Paul W. K. Rothemund
Plenary Talk 3: Integrating DNA Origami with Microfabricated Photonic Crystal Cavities
A wide class of classical and quantum optical devices are based on the coupling of the electromagnetic field to individual atoms, molecules, quantum dots, or other emitters within nanofabricated optical cavities. The coupling efficiency, which can be precisely simulated using numerical codes, is primarily governed by the position of the emitter within the optical modes of the device. For example, the enhancement of an emitter's fluorescence is proportional to the mode-dependent local density of optical states (LDOS) via the Purcell effect. A number of existing experimental techniques variously combine AFM, SEM, and sophisticated lithography to position single emitters within single devices but currently there is no scalable technique to deterministically position emitters within nanooptical environments. This limits our ability to make and study devices based on cavity-emitter interactions---entire papers are often based around the performance of a single, heroically-fabricated device.

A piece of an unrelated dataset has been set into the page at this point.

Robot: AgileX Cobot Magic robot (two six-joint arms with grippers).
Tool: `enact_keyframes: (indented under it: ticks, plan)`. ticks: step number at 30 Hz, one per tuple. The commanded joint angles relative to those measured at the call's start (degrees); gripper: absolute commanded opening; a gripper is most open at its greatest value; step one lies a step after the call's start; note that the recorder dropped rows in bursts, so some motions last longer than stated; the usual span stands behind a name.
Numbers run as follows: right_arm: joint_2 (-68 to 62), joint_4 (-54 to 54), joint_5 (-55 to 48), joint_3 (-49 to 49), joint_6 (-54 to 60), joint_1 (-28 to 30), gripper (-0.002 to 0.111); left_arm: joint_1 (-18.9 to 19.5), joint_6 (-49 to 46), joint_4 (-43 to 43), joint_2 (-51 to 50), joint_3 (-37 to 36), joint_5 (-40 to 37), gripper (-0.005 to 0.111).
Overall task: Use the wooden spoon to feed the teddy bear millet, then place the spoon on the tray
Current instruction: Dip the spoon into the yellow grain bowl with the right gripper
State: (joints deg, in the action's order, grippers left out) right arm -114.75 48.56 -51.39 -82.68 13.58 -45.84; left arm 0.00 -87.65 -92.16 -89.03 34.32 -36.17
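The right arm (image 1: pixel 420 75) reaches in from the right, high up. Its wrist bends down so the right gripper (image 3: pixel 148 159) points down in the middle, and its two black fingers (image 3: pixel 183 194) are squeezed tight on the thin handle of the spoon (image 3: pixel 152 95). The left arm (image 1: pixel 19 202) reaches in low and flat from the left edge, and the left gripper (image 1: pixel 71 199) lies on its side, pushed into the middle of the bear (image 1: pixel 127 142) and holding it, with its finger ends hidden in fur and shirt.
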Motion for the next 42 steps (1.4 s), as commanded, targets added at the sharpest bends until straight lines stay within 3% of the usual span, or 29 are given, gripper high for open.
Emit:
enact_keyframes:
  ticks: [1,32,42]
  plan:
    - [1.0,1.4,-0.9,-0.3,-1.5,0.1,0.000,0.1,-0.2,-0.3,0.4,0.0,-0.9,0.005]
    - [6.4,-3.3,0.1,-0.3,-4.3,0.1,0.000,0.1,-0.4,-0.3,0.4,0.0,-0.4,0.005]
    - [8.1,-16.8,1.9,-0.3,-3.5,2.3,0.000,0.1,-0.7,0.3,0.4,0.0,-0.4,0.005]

Here we experimentally demonstrate the deterministic coupling of fluorescent molecules to photonic crystal nanocavities (PCC) at a large scale. Individual DNA origami molecules carrying discrete numbers of fluorescent molecules are positioned with the resolution of e- beam lithography, in thousands of microfabricated devices. We first validated our approach by taking spectra of 21 different cavities in which each cavity featured an origami placed at a different position along the midline of the cavity. Periodic variation in the peak intensity of the emission demonstrated our ability to control emitter-cavity coupling by "walking" the origami in 50~nanometer steps through the modal pattern of the cavity. Next we used the the same technique to create a complete two-dimensional map of one mode of our PCCs with 25 nanometer resolution. For each of 600 precise x-y locations within the mode, a separate device was constructed having a DNA origami at location xy. The devices are arranged to recapitulate the xy position of the devices at a large scale, so that simple epifluorescence microscopy creates an "image" of the LDOS. Lastly, we demonstrate the programmability and scalability of our approach by building a 3-bit 65,536 nanocavity array in which the intensity of each pixel is independently programmed by controlling the location and number of molecules within a specific nanocavity.